O presidente Luiz Inácio Lula da Silva sancionou o novo Marco Legal do Transporte Público Coletivo no país. A legislação altera o Estatuto da Cidade e a Lei de Mobilidade Urbana. O objetivo principal da medida é modernizar a prestação de serviços no setor.
De acordo com as novas regras, o sistema rompe com o modelo histórico focado quase inteiramente na tarifa cobrada do usuário. Além disso, a lei passa a estimular um formato inovador de financiamento misto para a mobilidade.
Novas regras de custeio
Nesse novo cenário, a remuneração das empresas operadoras será desvinculada do valor das passagens. O custeio também envolverá o uso de instrumentos urbanísticos capazes de capturar a valorização imobiliária. Empreendimentos privados deverão, ainda, apresentar contrapartidas para auxiliar na rede de transportes.

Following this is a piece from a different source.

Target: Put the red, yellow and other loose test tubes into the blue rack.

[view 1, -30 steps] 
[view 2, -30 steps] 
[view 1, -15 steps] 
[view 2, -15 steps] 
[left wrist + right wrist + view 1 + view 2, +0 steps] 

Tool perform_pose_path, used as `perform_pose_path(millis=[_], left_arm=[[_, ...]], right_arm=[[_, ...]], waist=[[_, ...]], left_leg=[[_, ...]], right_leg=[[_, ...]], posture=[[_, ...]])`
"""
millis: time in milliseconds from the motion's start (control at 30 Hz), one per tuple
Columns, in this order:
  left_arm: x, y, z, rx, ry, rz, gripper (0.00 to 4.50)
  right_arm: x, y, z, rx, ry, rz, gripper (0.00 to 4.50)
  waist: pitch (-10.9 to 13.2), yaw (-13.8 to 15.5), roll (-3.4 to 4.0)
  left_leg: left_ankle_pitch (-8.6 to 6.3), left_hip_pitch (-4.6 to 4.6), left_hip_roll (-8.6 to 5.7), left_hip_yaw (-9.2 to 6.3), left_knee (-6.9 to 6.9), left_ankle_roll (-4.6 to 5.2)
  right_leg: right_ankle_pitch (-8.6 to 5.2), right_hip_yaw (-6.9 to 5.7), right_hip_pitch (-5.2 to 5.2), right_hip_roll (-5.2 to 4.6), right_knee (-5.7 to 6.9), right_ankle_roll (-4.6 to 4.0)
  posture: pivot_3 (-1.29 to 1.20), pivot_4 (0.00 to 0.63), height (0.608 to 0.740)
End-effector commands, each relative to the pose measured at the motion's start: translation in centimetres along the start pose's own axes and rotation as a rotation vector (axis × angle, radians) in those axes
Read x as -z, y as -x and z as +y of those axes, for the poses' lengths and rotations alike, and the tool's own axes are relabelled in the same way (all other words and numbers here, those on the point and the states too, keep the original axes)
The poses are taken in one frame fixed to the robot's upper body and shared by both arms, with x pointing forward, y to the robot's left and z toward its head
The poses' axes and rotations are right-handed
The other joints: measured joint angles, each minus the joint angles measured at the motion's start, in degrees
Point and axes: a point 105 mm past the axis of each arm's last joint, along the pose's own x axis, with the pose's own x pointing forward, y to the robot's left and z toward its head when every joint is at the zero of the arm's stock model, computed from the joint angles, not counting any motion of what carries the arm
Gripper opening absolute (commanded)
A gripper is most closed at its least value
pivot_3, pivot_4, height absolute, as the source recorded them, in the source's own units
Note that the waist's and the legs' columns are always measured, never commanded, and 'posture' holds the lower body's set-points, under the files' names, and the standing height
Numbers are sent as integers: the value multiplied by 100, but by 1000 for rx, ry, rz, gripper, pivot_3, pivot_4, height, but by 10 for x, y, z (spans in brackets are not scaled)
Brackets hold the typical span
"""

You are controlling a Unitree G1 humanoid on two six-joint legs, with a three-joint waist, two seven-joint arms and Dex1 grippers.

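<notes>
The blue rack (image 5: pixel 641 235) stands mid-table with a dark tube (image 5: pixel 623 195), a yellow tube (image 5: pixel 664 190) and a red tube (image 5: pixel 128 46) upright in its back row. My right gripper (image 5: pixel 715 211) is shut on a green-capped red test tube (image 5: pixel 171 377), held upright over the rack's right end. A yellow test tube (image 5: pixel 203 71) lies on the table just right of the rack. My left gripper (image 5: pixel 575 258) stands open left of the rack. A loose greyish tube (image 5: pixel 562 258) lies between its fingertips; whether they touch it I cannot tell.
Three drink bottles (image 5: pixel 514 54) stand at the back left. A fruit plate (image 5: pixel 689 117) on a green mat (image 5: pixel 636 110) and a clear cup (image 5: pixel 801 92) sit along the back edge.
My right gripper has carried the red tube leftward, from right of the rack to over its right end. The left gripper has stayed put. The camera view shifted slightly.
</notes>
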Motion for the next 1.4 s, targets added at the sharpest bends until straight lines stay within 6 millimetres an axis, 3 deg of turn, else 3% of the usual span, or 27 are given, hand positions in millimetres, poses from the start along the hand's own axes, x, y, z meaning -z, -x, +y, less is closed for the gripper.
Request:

Outra determinação importante do marco legal trata dos serviços particulares de passageiros. Fica expressamente proibido o repasse de qualquer subsídio público para plataformas de transporte privado, a exemplo dos aplicativos de carona individual.
Qualidade e transparência
A lei sancionada exige a implementação de padrões mínimos de qualidade para atender a população. Para garantir o cumprimento dessas exigências, os contratos de concessão celebrados com as empresas passarão por processos de modernização.
Ainda segundo a nova legislação, as concessionárias terão a obrigação de manter total transparência sobre seus dados operacionais e financeiros. Por fim, a regra incentiva a transição energética das frotas de ônibus atuais, promovendo a adoção gradativa de fontes renováveis.